## ABOUT THIS TASK
Output each line of the material exactly as it stands.
START COLLECTED MATERIAL
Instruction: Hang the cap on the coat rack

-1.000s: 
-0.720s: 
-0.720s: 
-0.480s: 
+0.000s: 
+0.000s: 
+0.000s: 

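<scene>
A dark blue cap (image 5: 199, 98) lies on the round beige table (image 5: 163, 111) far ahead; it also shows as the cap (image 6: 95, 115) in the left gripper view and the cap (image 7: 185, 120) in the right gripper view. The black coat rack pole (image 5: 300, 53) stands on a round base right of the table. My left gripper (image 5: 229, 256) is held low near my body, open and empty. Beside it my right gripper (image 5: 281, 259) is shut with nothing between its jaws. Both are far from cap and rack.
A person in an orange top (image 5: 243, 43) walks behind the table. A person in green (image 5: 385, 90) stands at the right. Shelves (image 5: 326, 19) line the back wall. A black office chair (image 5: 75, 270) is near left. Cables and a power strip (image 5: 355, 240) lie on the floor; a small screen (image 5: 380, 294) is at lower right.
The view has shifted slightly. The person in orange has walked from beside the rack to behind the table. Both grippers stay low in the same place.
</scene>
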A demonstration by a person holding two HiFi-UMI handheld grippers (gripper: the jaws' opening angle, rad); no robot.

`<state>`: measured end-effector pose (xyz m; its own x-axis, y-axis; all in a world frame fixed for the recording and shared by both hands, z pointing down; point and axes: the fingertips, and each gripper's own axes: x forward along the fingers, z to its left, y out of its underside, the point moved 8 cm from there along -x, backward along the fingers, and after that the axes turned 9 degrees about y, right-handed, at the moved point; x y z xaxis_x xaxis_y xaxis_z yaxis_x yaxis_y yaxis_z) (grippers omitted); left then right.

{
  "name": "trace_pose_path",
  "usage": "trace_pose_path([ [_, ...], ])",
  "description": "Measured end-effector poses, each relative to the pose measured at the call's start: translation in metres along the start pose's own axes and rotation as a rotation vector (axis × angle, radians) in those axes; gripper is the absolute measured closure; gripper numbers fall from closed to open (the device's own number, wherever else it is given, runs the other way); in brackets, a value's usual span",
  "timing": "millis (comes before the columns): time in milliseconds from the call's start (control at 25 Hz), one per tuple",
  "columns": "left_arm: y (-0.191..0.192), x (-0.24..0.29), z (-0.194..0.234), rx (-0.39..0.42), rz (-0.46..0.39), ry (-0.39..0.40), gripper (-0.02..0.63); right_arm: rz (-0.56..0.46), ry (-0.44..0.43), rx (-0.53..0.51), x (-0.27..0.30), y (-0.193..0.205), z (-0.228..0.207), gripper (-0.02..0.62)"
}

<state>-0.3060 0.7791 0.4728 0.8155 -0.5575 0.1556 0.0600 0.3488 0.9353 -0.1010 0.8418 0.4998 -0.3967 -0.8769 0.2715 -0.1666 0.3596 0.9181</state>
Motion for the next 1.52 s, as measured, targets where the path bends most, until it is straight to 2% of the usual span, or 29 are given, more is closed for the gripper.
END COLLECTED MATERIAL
## OUTPUT OF THE EXERCISE
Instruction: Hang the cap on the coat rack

-1.000s: 
-0.720s: 
-0.720s: 
-0.480s: 
+0.000s: 
+0.000s: 
+0.000s: 

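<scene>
A dark blue cap (image 5: 199, 98) lies on the round beige table (image 5: 163, 111) far ahead; it also shows as the cap (image 6: 95, 115) in the left gripper view and the cap (image 7: 185, 120) in the right gripper view. The black coat rack pole (image 5: 300, 53) stands on a round base right of the table. My left gripper (image 5: 229, 256) is held low near my body, open and empty. Beside it my right gripper (image 5: 281, 259) is shut with nothing between its jaws. Both are far from cap and rack.
A person in an orange top (image 5: 243, 43) walks behind the table. A person in green (image 5: 385, 90) stands at the right. Shelves (image 5: 326, 19) line the back wall. A black office chair (image 5: 75, 270) is near left. Cables and a power strip (image 5: 355, 240) lie on the floor; a small screen (image 5: 380, 294) is at lower right.
The view has shifted slightly. The person in orange has walked from beside the rack to behind the table. Both grippers stay low in the same place.
</scene>
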A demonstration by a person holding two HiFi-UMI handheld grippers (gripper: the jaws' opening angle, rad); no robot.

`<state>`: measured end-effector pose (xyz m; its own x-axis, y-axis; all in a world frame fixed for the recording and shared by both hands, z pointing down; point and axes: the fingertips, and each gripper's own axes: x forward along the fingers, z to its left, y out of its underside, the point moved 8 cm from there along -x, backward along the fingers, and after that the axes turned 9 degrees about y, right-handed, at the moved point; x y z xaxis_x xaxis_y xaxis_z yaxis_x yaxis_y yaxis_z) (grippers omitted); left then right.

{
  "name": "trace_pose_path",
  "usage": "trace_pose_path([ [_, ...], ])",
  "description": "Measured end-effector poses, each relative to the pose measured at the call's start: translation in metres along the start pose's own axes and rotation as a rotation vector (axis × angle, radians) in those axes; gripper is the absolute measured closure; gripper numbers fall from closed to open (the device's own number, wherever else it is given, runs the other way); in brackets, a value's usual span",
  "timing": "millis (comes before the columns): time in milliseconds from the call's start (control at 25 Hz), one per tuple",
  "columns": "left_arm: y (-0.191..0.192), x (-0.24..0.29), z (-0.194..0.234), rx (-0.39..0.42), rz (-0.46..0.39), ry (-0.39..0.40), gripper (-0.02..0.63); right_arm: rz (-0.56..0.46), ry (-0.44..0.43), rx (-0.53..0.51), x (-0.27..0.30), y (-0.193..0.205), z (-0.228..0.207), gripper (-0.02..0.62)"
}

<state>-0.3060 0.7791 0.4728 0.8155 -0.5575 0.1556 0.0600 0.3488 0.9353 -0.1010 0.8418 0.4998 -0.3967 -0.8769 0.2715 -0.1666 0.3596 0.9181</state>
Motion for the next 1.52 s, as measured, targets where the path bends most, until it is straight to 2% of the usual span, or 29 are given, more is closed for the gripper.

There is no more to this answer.